◆ TASK:
Every line below between the one holding "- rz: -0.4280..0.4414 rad" and the one holding "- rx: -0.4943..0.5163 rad", inclusive, should be copied exactly, and no other line.

◆ EXERCISE DATA:
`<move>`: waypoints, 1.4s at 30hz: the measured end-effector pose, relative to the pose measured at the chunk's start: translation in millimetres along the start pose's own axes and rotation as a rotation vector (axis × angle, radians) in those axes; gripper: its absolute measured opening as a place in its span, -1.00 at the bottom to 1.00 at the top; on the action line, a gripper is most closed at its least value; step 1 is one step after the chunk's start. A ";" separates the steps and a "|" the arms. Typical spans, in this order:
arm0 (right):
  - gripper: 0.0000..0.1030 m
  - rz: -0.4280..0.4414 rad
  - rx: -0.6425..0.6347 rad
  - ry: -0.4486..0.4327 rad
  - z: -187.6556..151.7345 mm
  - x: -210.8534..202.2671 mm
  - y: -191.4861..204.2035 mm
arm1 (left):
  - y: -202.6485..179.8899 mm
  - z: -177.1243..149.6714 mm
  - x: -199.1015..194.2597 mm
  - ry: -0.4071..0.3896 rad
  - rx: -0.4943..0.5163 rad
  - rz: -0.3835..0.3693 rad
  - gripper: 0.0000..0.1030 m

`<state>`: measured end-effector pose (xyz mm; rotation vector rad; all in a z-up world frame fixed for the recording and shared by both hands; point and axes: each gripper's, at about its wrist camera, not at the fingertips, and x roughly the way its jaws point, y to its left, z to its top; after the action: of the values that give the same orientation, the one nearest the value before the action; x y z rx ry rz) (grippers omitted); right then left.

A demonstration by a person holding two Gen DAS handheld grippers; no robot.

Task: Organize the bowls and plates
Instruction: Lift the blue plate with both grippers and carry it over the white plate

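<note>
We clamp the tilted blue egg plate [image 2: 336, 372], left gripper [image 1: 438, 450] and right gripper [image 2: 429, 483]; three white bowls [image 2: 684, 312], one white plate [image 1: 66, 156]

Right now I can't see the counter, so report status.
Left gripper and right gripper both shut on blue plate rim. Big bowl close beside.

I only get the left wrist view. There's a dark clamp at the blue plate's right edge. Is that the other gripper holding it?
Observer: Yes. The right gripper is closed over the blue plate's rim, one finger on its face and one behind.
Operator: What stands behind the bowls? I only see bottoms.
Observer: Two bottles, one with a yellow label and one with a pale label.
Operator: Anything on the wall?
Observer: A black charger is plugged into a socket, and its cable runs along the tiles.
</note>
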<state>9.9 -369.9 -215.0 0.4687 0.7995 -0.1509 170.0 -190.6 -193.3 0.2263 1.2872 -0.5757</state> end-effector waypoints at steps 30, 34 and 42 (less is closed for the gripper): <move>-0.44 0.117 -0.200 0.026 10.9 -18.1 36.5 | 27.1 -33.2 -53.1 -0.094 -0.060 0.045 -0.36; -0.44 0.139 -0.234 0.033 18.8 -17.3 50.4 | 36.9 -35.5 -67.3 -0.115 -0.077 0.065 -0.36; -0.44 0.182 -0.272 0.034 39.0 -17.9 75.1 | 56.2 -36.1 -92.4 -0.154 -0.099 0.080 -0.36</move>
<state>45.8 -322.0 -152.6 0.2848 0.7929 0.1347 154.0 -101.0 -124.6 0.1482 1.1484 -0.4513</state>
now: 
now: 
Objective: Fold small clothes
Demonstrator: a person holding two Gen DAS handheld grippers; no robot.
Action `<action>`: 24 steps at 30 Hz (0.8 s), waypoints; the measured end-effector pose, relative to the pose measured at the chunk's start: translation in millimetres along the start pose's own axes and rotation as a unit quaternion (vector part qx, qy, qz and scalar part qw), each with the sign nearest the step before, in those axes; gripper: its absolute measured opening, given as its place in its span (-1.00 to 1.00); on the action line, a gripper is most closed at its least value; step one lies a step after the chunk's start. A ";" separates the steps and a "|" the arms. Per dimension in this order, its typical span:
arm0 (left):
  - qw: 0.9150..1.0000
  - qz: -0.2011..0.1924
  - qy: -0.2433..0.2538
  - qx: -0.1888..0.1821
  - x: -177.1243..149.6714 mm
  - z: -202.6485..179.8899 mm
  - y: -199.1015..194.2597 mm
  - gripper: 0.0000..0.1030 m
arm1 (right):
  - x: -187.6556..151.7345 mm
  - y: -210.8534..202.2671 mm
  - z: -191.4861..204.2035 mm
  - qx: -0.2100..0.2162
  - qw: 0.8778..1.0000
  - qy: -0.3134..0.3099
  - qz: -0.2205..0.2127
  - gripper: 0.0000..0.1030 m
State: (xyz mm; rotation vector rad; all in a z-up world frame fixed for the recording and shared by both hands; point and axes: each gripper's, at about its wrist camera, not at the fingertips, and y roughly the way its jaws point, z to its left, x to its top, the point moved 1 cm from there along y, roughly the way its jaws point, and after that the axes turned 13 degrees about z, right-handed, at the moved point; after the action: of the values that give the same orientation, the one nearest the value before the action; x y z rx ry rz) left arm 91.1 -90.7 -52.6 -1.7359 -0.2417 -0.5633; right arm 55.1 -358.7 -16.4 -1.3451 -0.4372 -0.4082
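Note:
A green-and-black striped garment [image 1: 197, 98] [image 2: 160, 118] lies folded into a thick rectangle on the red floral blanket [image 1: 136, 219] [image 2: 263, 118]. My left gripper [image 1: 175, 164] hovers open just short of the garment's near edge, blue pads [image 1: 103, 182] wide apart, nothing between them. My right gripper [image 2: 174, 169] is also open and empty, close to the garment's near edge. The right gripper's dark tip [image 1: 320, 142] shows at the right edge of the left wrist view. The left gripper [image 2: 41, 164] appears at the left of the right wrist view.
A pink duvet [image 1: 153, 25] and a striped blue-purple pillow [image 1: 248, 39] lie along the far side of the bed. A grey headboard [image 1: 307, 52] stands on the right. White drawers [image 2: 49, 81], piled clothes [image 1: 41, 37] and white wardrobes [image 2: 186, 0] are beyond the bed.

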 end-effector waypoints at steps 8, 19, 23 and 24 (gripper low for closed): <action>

◆ TASK SOLUTION:
  - rz: -0.4280..0.4414 rad
  - rx: -0.6425..0.6347 rad
  - ry: -0.4486..0.4327 rad
  - z: -187.6556..151.7345 mm
  - x: -210.8534..202.2671 mm
  - y: -191.4861..204.2035 mm
arm1 (left):
  - y: -202.6485..179.8899 mm
  - z: -177.1243..149.6714 mm
  - x: -199.1015..194.2597 mm
  - ry: -0.4071..0.3896 rad
  - rx: -0.4943..0.5163 rad

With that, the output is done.